In [113], the GA and the PSO algorithm have been used to optimize the unit size of the stand-alone hybrid energy system. A PSO-based approach has been proposed in [114] to solve the sizing problem of a hybrid solar photovoltaic energy system. In [115], the PSO algorithm has been applied to a new hybrid renewable energy system. In [116], the PSO algorithm has been applied to the sizing problem of the distributed energy system in micro grid.

4.2.2. Maximum Power Point Tracking

The maximum power point tracking (MPPT) on the solar photovoltaic module of the energy system is also a challenging optimization task, which aims to help the solar photovoltaic module produce maximum power output [112]. In recent years, a number of MPPT approaches have been developed. Among the proposed approaches, the PSO-based methods have demonstrated better noise immunity, which has become a popular way to track the maximum power point [8].

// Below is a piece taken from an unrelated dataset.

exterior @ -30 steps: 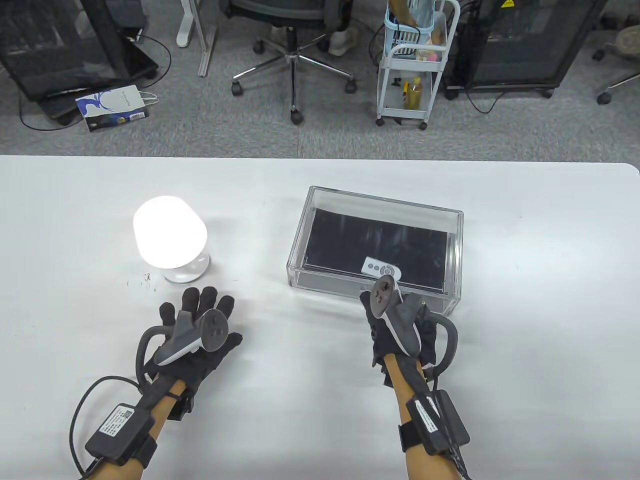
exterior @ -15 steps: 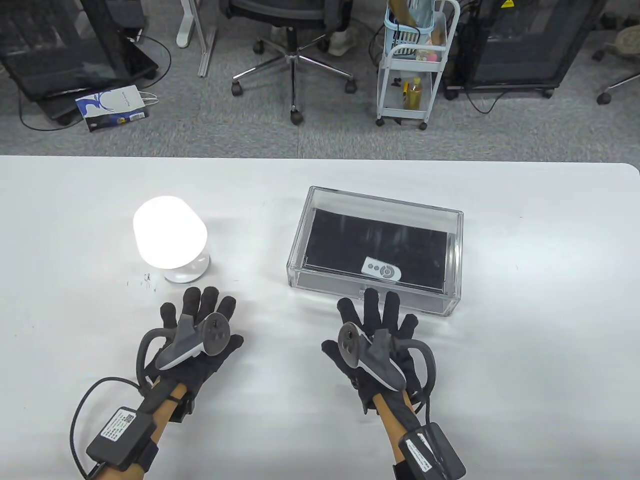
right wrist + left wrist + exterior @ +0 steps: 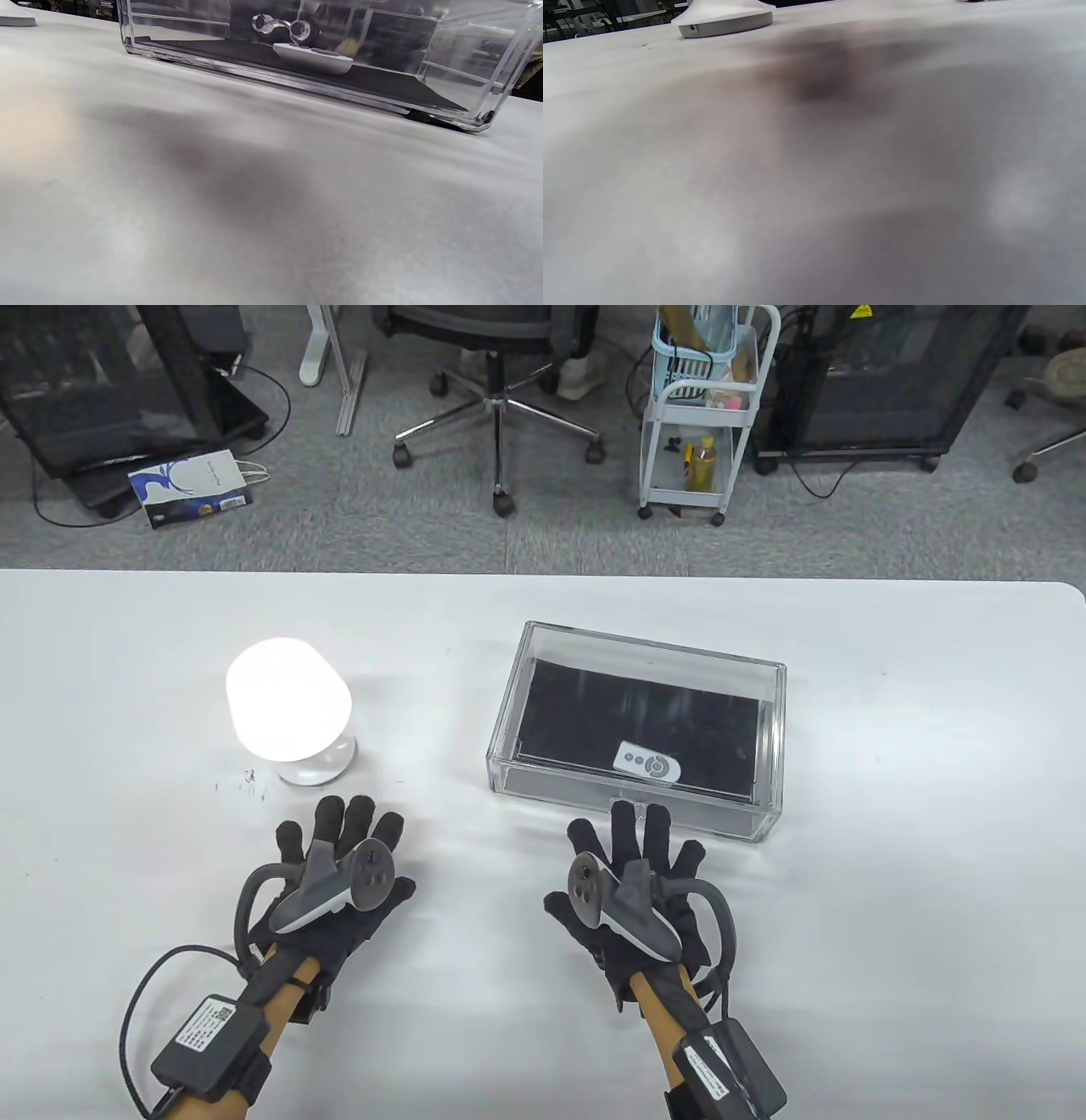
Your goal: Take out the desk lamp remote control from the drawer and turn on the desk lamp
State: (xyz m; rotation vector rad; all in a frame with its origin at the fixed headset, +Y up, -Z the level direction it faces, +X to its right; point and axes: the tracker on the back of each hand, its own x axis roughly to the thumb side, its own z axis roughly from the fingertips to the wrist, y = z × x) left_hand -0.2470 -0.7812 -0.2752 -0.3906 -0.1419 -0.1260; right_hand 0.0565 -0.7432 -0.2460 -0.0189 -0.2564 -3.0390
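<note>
A broad band of bare white table [image 3: 891, 899] is seen along the near edge and out to the right of the right hand [image 3: 632, 891]; a wide stretch is also left between the two hands; the far edge of the table runs straight across the table view, with its right corner rounded; grey carpet, an office chair [image 3: 501, 381] and a small white cart [image 3: 700, 415] are seen beyond it.

The drawer [image 3: 636, 717] is a clear, hard-walled rectangular box with sharp edges, lined with a flat black mat; a clear looped handle [image 3: 280, 25] is fixed to its near wall; the drawer appears closed. The remote control [image 3: 648, 764] is a small, smooth white slab with rounded ends and a few buttons; it lies inside the drawer on the mat, near the front wall.

The desk lamp [image 3: 288, 712] is a rounded, glowing white shade on a smooth round white base; it stands well to the left of the drawer and is lit.

The left hand [image 3: 335, 882] is laid flat on the table just in front of the lamp base, its fingers spread and nothing gripped. The right hand is likewise flat and splayed on the table; its fingertips [image 3: 624, 814] lie just before the drawer front; whether they touch it cannot be told; nothing is held.
</note>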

In [8], a tracking method has been proposed where the PSO algorithm has been used to recognize the maximum power point in the photovoltaic system with high efficiency and fast convergence rate. In [28], a PSO-based MPPT controller of the photovoltaic system has been introduced by using the direct control method. In [117], a MPPT method with an improved PSO algorithm has been presented where the steady-state oscillations are decreased when the maximum power point is found, which could reduce the tracking time. In [118], a 3-phase 4-wire current-controlled voltage source inverter with the PSO-based maximum power point tracking method has been developed where the PSO-based maximum power point tracking method searches independently while the control loops are working. The developed PSO-based maximum power point tracking method could improve the power quality and enhance the photovoltaic energy extraction ability. In [119], an improved PSO algorithm with the catastrophe theory has been introduced for maximum power point tracking [120]. In [121], a new maximum power point tracking approach with the PSO algorithm has been proposed, where the multiple photovoltaic arrays are controlled by only one pair of sensors. Results show that the developed method reduces the cost and improves the efficiency of the system. In [122], an MPPT algorithm has been put forward for detecting the global maximum power, where the PSO algorithm is embedded into the artificial neural network.

4.2.3. Others

In [123], a PSO algorithm with the constriction factor and the mutation operator has been applied to solve the capacity configuration problem. The PSO algorithm has been used in [124] to identify the parameters of the photovoltaic model. In [125], a parameter optimizing method of the current control strategy for a 3-phase photovoltaic grid-connected voltage source inverter system has been proposed, where the PSO algorithm is used to tuning the current control parameters. Results show that the optimized system improves the power quality.

4.3. Power System

4.3.1. Economic Dispatch

Economic dispatch (ED) problem has become a popular research topic in the power system, which plays a crucial role in the operation and planning of the power system. The ED problem aims to adjust the output of generating units in order to meet the load requirement with the lowest cost and also satisfy the operational constraints of units as well as the system [126]. In fact, the ED problem can be treated as the optimization problem, and a large number of optimization techniques have been adopted to solve the ED problem.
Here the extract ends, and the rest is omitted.